TDAH et consigne orale : quand entendre ne veut pas dire intégrer...
- Christopher Trisman
- 10 févr.
- 3 min de lecture

Chez les enfants qui ont un TDAH, la consigne orale est souvent une source majeure de malentendus.
Pas parce qu’ils n’écoutent pas.
Pas parce qu’ils s’en fichent.
Mais parce que le traitement de l’information orale mobilise exactement les fonctions les plus fragiles chez eux.
Et pourtant, l’école, la famille et le monde professionnel reposent encore énormément sur l’oral.
Entendre n’est pas comprendre
Un enfant peut regarder l’adulte, hocher la tête, dire « oui », puis faire autre chose.
De l’extérieur, cela ressemble à de la distraction ou à de la provocation.
En réalité, plusieurs choses peuvent se produire en même temps :
- l’enfant entend la consigne mais n’en retient qu’un fragment
- il comprend le début mais perd la suite
- il saisit l’objectif mais pas les étapes
- il est déjà mobilisé par autre chose au moment où la consigne est donnée
- Le message est bien arrivé… mais il n’a pas été stabilisé.
La consigne orale demande un effort invisible
Une consigne orale impose à l’enfant de :
- écouter sans support visuel
- maintenir l’information en mémoire
- inhiber les pensées parasites
- organiser mentalement les étapes
Chez un enfant qui a un TDAH, ce cocktail est coûteux.
Très coûteux.
Et plus la consigne est longue, rapide ou implicite, plus le risque de décrochage augmente.
Quand la consigne devient source de tension
À force de ne pas répondre correctement aux consignes orales, l’enfant finit par :
- se faire reprendre sans cesse
- être perçu comme inattentif ou opposant
douter de ses capacités
- anticiper l’échec avant même de commencer
Certains enfants cessent même d’essayer.
Non par paresse, mais par lassitude.
Le piège du « je te l’ai déjà dit »
C’est l’une des phrases les plus destructrices pour ces profils.
Parce que oui, la consigne a été dite.
Mais elle n’a pas été intégrée.
Répéter plus fort ou plus vite n’aide pas.
Ajouter de la pression non plus.
Ce qui manque, ce n’est pas la volonté.
C’est un support de traitement.
Ce qui aide vraiment face aux consignes orales
Ce qui fonctionne, ce n’est pas de supprimer l’oral, mais de l’appuyer :
- fractionner les consignes
- les reformuler avec des mots simples
- vérifier la compréhension en demandant à l’enfant de redire avec ses mots
- associer l’oral à un support visuel, écrit ou gestuel
- donner une consigne à la fois, surtout en situation de stress
Ces ajustements ne facilitent pas trop.
Ils rendent la consigne accessible.
À l’adolescence et à l’âge adulte
Les difficultés ne disparaissent pas.
Elles changent de contexte :
- Réunions.
- Instructions rapides.
- Consignes données à l’oral puis jamais réécrites.

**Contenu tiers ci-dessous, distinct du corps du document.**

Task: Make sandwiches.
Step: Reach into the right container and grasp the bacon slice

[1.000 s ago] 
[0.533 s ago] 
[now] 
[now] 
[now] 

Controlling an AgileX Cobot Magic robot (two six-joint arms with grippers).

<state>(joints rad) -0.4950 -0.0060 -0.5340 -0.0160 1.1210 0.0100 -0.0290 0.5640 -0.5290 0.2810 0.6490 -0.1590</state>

Beaucoup d’adultes qui ont un TDAH développent des stratégies de compensation :
- tout noter
- demander systématiquement une confirmation écrite
- reformuler à voix haute
- éviter certaines situations
Quand ces stratégies sont comprises et acceptées, elles deviennent des forces.
Quand elles sont jugées, elles deviennent une source d’anxiété.
Changer le regard sur la consigne
Un enfant qui ne suit pas une consigne orale n’est pas en train de tester l’adulte.
Il est en difficulté de traitement de l’information.
Adapter la consigne, ce n’est pas baisser les exigences.
C’est permettre à l’enfant de montrer ce qu’il sait vraiment faire.
Conclusion !
Chez les personnes qui ont un TDAH, la consigne orale est un point de fragilité majeur, souvent mal interprété.
La rendre claire, soutenue et vérifiable, c’est réduire les conflits, restaurer la confiance et libérer l’accès aux apprentissages.
Ce n’est pas l’enfant qu’il faut forcer à mieux entendre.
C’est l’environnement qu’il faut aider à mieux transmettre.